ASSIGNMENT ▸ In the listing that follows, locate the line containing "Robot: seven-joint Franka" and the line containing "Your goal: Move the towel". Retype exactly those two lines and every line between them, and nothing more.

GIVEN RECORDS ▸
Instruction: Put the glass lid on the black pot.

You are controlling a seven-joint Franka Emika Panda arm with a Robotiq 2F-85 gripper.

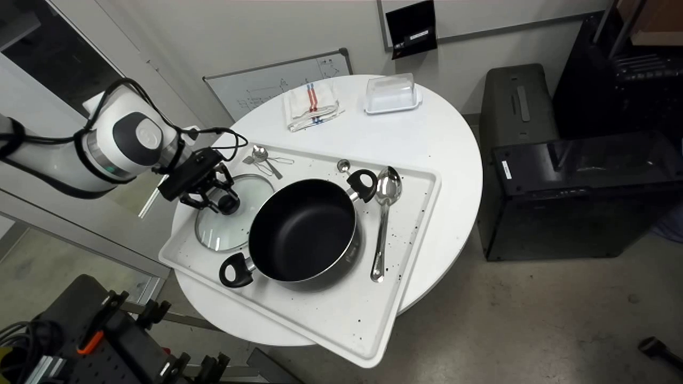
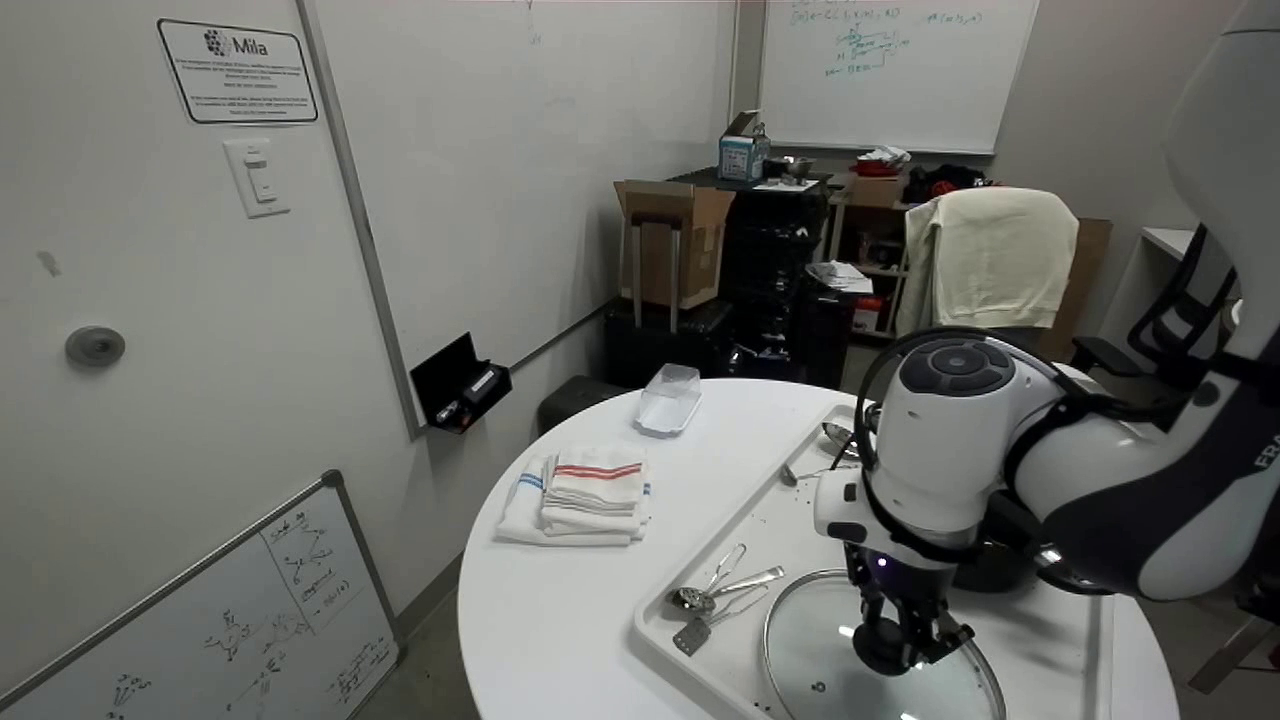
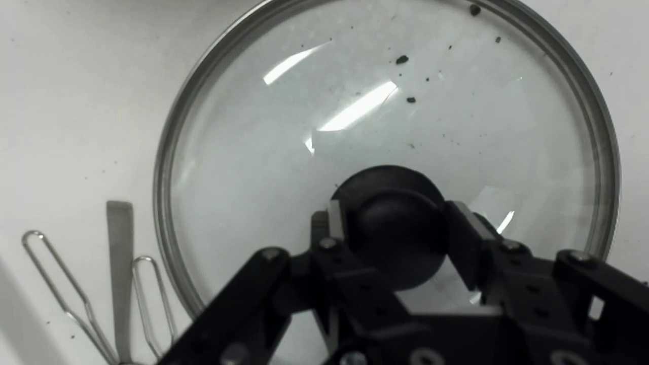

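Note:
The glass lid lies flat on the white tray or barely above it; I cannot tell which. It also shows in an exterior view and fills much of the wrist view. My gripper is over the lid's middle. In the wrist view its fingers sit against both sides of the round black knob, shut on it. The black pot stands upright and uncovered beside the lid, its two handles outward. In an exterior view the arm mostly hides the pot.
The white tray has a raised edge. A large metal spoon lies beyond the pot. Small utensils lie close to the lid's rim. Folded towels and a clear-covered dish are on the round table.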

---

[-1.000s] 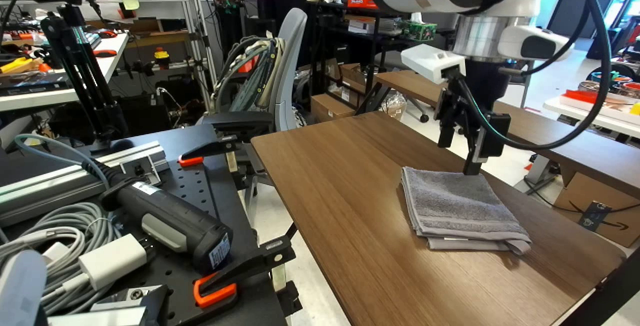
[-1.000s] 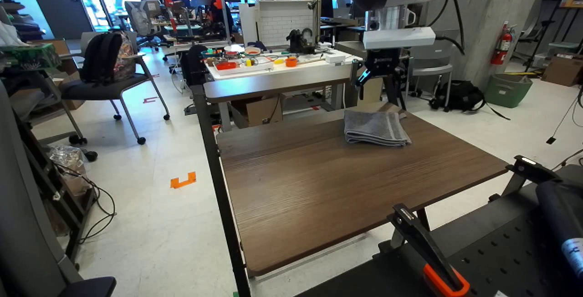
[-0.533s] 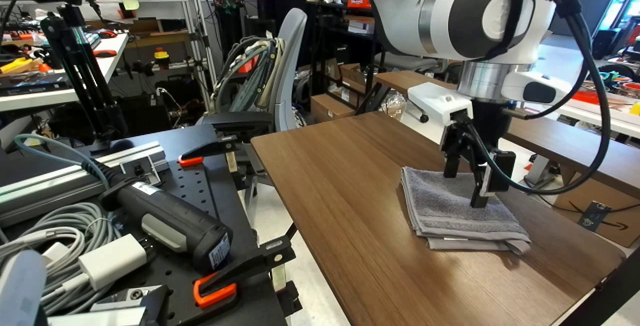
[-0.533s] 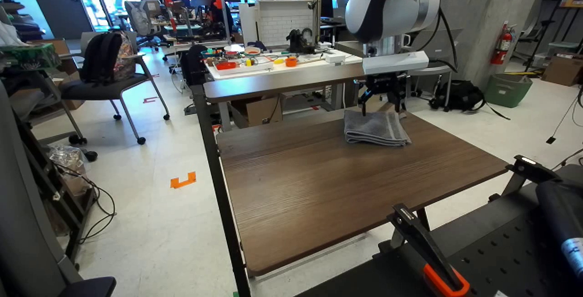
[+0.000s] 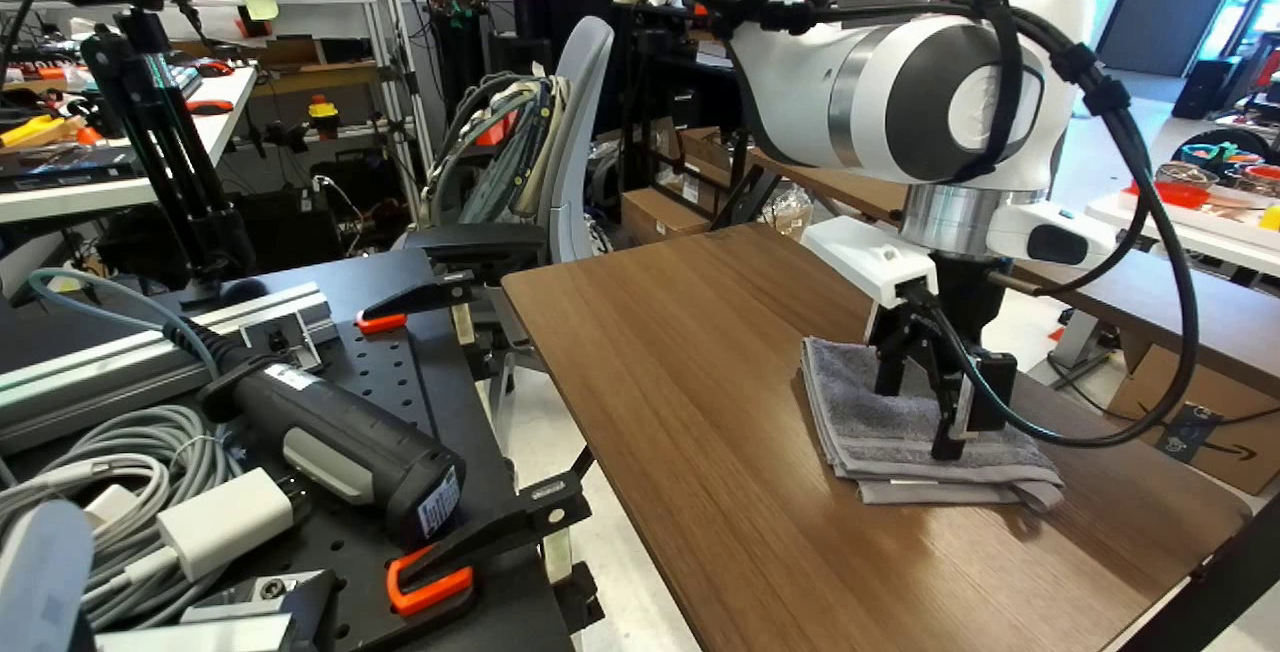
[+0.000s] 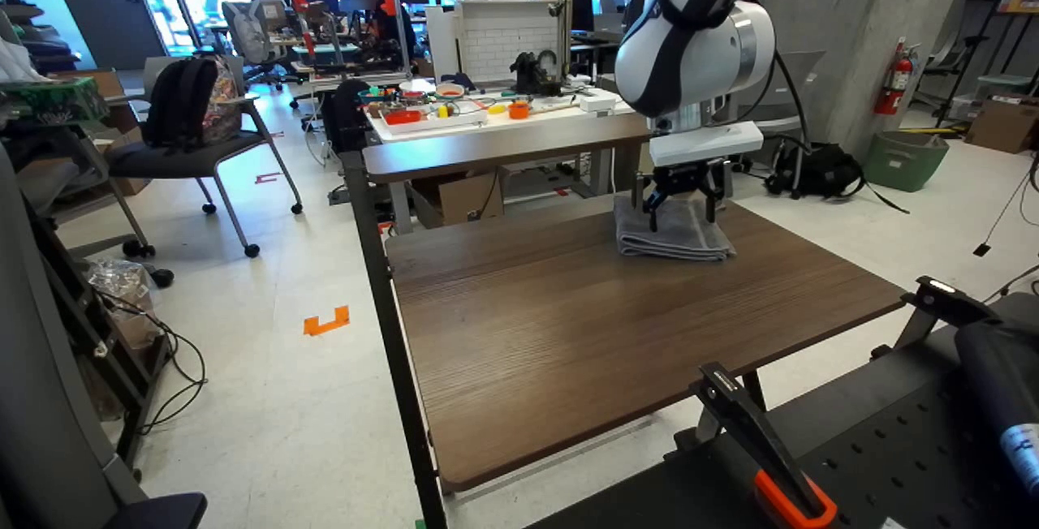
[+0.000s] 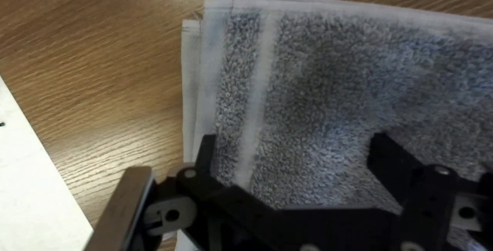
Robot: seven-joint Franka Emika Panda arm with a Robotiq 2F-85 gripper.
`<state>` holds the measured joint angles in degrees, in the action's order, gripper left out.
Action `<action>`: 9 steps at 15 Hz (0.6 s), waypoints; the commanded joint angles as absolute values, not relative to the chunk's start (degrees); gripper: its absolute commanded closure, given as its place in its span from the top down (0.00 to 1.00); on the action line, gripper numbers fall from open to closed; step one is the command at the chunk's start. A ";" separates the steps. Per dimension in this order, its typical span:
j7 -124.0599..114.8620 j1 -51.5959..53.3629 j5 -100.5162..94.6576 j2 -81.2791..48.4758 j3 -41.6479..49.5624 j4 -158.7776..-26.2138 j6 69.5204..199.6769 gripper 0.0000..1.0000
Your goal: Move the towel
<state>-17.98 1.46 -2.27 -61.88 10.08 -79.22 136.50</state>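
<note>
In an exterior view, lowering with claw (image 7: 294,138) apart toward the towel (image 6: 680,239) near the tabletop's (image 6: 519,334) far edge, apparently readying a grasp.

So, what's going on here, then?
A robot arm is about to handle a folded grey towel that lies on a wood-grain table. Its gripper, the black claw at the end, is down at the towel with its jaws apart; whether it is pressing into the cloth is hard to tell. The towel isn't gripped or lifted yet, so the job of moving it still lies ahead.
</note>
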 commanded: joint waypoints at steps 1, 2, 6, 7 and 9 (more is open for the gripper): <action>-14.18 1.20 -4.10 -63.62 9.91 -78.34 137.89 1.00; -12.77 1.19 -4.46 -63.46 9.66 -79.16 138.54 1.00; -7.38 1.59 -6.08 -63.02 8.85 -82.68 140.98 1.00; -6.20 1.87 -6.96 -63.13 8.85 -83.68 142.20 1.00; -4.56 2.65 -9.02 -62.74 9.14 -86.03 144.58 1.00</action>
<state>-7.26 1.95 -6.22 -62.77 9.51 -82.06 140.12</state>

SOLUTION FOR THIS EXERCISE ▸
Robot: seven-joint Franka Emika Panda arm with a Robotiq 2F-85 gripper.
`<state>` holds the measured joint angles in degrees, in the action's order, gripper left out.
Action `<action>`: 9 steps at 15 Hz (0.6 s), waypoints; the commanded joint angles as absolute values, not relative to the chunk's start (degrees); gripper: its absolute commanded closure, given as its place in its span from the top down (0.00 to 1.00); on the action line, gripper numbers fall from open to closed; step one is the command at the chunk's start. A ";" separates the steps. Per dimension in this order, its typical span:
j7 -124.0599..114.8620 j1 -51.5959..53.3629 j5 -100.5162..94.6576 j2 -81.2791..48.4758 j3 -41.6479..49.5624 j4 -158.7776..-26.2138 j6 69.5204..199.6769 gripper 0.0000..1.0000
Your goal: Move the towel

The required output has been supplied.